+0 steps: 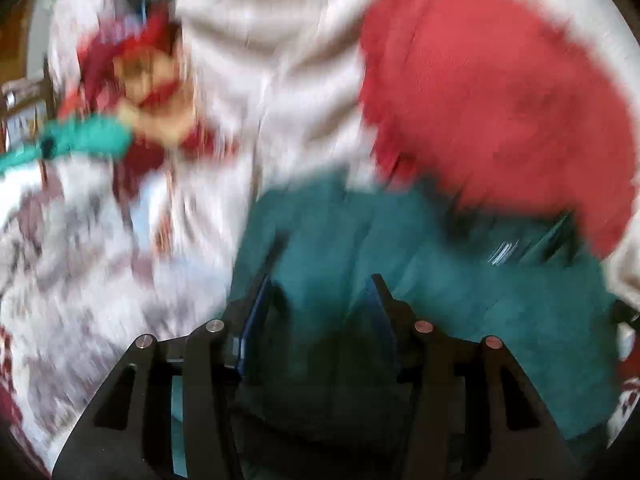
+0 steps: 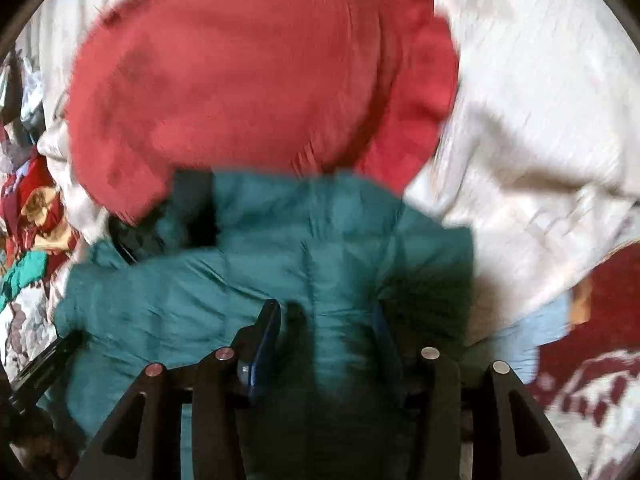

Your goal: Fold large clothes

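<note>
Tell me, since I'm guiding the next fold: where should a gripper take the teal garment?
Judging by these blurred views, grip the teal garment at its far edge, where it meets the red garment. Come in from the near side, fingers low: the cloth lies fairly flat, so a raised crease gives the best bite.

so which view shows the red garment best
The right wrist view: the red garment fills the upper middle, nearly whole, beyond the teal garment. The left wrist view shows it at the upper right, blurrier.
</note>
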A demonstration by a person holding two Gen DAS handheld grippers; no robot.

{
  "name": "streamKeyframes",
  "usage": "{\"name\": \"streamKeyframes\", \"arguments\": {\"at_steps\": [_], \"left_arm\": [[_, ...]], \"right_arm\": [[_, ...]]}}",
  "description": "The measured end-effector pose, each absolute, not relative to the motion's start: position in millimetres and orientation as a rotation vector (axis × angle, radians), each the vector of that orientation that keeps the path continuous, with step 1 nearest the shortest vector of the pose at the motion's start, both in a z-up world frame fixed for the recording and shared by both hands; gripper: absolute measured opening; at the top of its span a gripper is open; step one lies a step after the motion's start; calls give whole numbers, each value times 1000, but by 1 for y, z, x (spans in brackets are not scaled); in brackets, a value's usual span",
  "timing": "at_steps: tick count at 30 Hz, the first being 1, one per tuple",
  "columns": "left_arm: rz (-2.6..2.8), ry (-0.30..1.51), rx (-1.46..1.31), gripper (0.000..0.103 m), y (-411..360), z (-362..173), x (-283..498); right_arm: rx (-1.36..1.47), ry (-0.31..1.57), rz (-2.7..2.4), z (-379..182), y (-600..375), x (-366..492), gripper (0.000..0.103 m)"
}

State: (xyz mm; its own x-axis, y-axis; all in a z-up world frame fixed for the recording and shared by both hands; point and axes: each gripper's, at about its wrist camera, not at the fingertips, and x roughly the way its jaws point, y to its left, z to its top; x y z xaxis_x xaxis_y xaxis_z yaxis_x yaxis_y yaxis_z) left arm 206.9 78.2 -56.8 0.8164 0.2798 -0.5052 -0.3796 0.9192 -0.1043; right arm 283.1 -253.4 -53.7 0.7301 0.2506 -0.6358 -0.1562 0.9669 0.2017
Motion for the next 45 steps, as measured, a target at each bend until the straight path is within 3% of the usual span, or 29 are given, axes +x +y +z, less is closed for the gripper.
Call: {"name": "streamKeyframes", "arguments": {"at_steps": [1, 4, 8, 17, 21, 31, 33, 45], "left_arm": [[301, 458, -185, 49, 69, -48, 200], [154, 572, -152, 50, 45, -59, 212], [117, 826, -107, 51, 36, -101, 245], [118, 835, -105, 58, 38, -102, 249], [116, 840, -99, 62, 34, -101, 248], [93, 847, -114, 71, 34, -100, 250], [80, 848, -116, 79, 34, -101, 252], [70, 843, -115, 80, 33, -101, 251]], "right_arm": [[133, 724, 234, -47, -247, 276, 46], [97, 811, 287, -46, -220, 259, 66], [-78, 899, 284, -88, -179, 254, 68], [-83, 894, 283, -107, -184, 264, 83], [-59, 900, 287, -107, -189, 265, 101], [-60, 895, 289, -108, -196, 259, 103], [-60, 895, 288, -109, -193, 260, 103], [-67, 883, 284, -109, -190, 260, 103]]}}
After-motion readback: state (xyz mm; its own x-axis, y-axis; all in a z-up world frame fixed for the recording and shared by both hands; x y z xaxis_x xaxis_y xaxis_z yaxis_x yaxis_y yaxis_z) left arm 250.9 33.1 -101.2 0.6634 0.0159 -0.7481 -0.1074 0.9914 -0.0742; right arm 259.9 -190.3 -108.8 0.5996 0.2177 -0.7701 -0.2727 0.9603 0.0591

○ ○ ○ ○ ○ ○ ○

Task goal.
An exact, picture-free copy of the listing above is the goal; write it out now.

Result.
+0 steps: 
+0 steps: 

Your goal: Fold large clothes

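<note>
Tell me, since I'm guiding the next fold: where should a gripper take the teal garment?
Judging by these blurred views, grip the teal garment at its far edge, where it meets the red garment. Come in from the near side, fingers low: the cloth lies fairly flat, so a raised crease gives the best bite.

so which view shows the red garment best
The right wrist view: the red garment fills the upper middle, nearly whole, beyond the teal garment. The left wrist view shows it at the upper right, blurrier.
</note>
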A demonstration by a person holding two Gen DAS handheld grippers; no robot.

{
  "name": "streamKeyframes",
  "usage": "{\"name\": \"streamKeyframes\", \"arguments\": {\"at_steps\": [_], \"left_arm\": [[_, ...]], \"right_arm\": [[_, ...]]}}",
  "description": "The measured end-effector pose, each absolute, not relative to the motion's start: position in millimetres and orientation as a rotation vector (axis × angle, radians), each the vector of that orientation that keeps the path continuous, with step 1 nearest the shortest vector of the pose at the motion's start, both in a z-up world frame fixed for the recording and shared by both hands; gripper: absolute measured opening; at the top of its span a gripper is open; step one lies a step after the motion's start; calls give whole numbers, each value times 1000, but by 1 for y, z, x (spans in brackets are not scaled); in brackets, a value's usual span",
  "timing": "at_steps: tick count at 30 Hz, the first being 1, one per tuple",
  "columns": "left_arm: rz (-2.6..2.8), ry (-0.30..1.51), rx (-1.46..1.31), gripper (0.000..0.103 m), y (-411..360), z (-362..173), x (-283..498); right_arm: rx (-1.36..1.47), ry (-0.31..1.57), rz (-2.7..2.4), z (-379..182), y (-600..375), x (-366..492), gripper (0.000..0.103 m)"
}

State: (xyz mm; its own x-axis, y-axis; all in a z-up world frame fixed for the recording and shared by both hands; point and axes: each gripper's, at about its wrist camera, not at the fingertips, and x roughly the way its jaws point, y to its left, z to its top; x y z xaxis_x xaxis_y xaxis_z yaxis_x yaxis_y yaxis_z) left arm 206.9 78.2 -56.8 0.8164 0.2798 -0.5052 -0.3796 0.9192 -0.1043; right arm 283.1 -253.4 -53.7 0.7301 0.2506 -0.6358 -0.1562 0.9669 0.2017
Motion for the next 45 steps, as measured, a target at each bend until the straight path is within 3% of the usual span, or 29 are given, axes +x +y +z, less is closed for the gripper.
Call: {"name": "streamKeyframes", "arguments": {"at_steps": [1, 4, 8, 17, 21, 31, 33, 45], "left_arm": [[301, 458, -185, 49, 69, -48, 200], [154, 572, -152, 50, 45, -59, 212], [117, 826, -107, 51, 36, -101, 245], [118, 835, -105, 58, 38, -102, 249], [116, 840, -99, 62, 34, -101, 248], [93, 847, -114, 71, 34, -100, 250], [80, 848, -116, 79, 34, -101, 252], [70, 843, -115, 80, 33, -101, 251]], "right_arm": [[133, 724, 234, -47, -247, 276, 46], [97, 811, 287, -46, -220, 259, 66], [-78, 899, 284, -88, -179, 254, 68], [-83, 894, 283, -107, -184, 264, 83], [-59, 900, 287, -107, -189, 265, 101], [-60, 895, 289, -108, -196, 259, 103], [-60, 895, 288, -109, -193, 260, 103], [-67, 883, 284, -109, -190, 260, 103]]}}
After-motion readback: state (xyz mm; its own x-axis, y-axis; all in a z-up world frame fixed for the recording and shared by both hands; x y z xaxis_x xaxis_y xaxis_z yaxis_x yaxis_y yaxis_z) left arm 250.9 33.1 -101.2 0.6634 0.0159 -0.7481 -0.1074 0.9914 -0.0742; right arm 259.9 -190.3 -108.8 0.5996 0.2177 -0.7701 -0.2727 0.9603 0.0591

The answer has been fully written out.